Entre la raison politique et la foi religieuse, l’abîme qui les sépare ne se franchit que par la capitulation de l’ego et, consécutivement, se montre par une manifestation d’amour et de gratitude de celui qui y répond. La foi n’est-elle pas une rencontre intime avec Dieu ?

 Comme tout être humain de part le monde, les occidentaux sont divisés entre ceux qui espèrent en Dieu et ceux qui ne croient pas en lui. Qu’en est-il dans la sphère islamique ?

L’extrémisme religieux est une perversion de l’espérance spirituelle. L’Histoire l’a souvent démontré et le christianisme en a souffert. Il commence avec la projection d’un absolu impérialiste sur les autres, assorti d’une volonté de les contraindre, de les asservir, de les priver de libre arbitre et d’autonomie de penser et d’agir librement par eux-mêmes.

Depuis la nuit des temps, l’existence du fait religieux témoigne de la fragilité de l’homme, de son sentiment de vulnérabilité, d’éphémère et d’aléatoire.

Oui, tout homme est effrayé par l’inéluctabilité de sa mort ; quant au concept d’éternité, il espère, ignore, spécule ou fabule sur sa signification.

Seule la foi en la paternité créatrice d’un Dieu d’amour peut lui donner une paix qui surpasse toute intelligence.

 Suivant à la lettre certains préceptes mortifères du Coran (bien heureusement tous ne le sont pas) et « l’exemplarité » de son prophète, les intégristes religieux deviennent, par la force du conditionnement répétitif, des schizophrènes ivres de violences, de sang, de cruauté. En fait, et c’est le drame traumatique de leur vie, ils ne font qu’appliquer les versets guerriers du coran à la lettre. Entre leurs mains, ceux-ci deviennent des commandements qui constituent un véritable Manuel de guerre idéologique et géopolitique, qu’ils mettent en pratique jusqu’au sacrifice de leur vie, A’Jiahd a’ Nafas (les islamikazes).

 Messieurs les Auteurs et Signataires de cette Lettre adressée aux chrétiens, il me semble qu’en l’état conflictuel des évènements, le « protestantisme musulman » n’est pas pour demain. Quoique… un Signataire sur 138, deux Signataires un jour prochain, puis trois Signataires…

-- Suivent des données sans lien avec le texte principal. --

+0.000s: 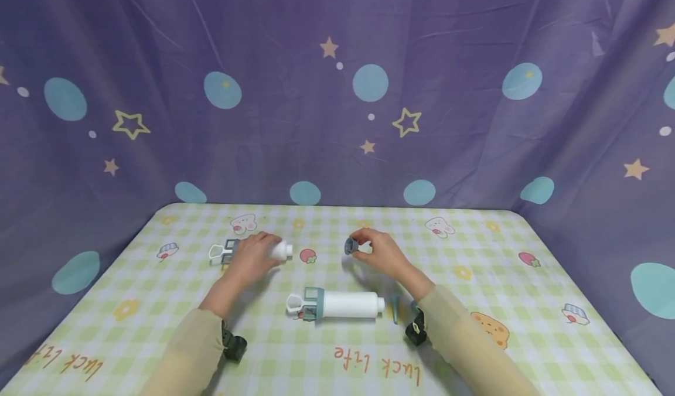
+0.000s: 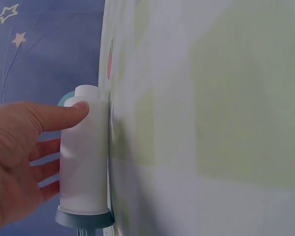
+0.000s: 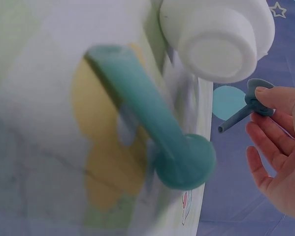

A dix pour cent d’entre-vous, tout espoir serait permis. Sans être analogue, cette injonction fait allusion à la prière d’Abraham/Ibrahim qui plaida devant Dieu de prendre en considération au moins dix justes pour le salut de la cité de Sodome et Gomorrhe. Nous savons ce qu’il advint, un seul « juste » et sa famille furent sauvés de la destruction.

 

© François Celier

(1) Au Nom de Dieu, le Clément, le Miséricordieux. A l’occasion du Eid al-Fitr al-Mubarak 1428 A.H. / October 13th 2007 C.E., et à l’occasion du Premier Anniversaire de la Lettre Ouverte de 38 Savants Musulmans à S.S. le Pape Benoît XVI. Weeb Site : http://www.acommonword.com/index.php?lang=en&page=downloads

 

(2) François Celier. Philosophe judéo-chrétien. Analyste en Politique Métaphysique. Derniers ouvrages : « Le choc des religions ». Essai. Presses de la renaissance.

« Pieds nus dans les étoiles ». Roman. France Europe Editions.

 (3) Prof. Dr. Aref Al i Nayed. Former Professor at the Pontifical Institute for Arabic and Islamic Studies (Rome);Former Professor at International Institute for Islamic Thought and Civilization (ISTAC, Malaysia); Senior Advisor to the Cambridge Interfaith Program at the Faculty of Divinity in Cambridge, UK.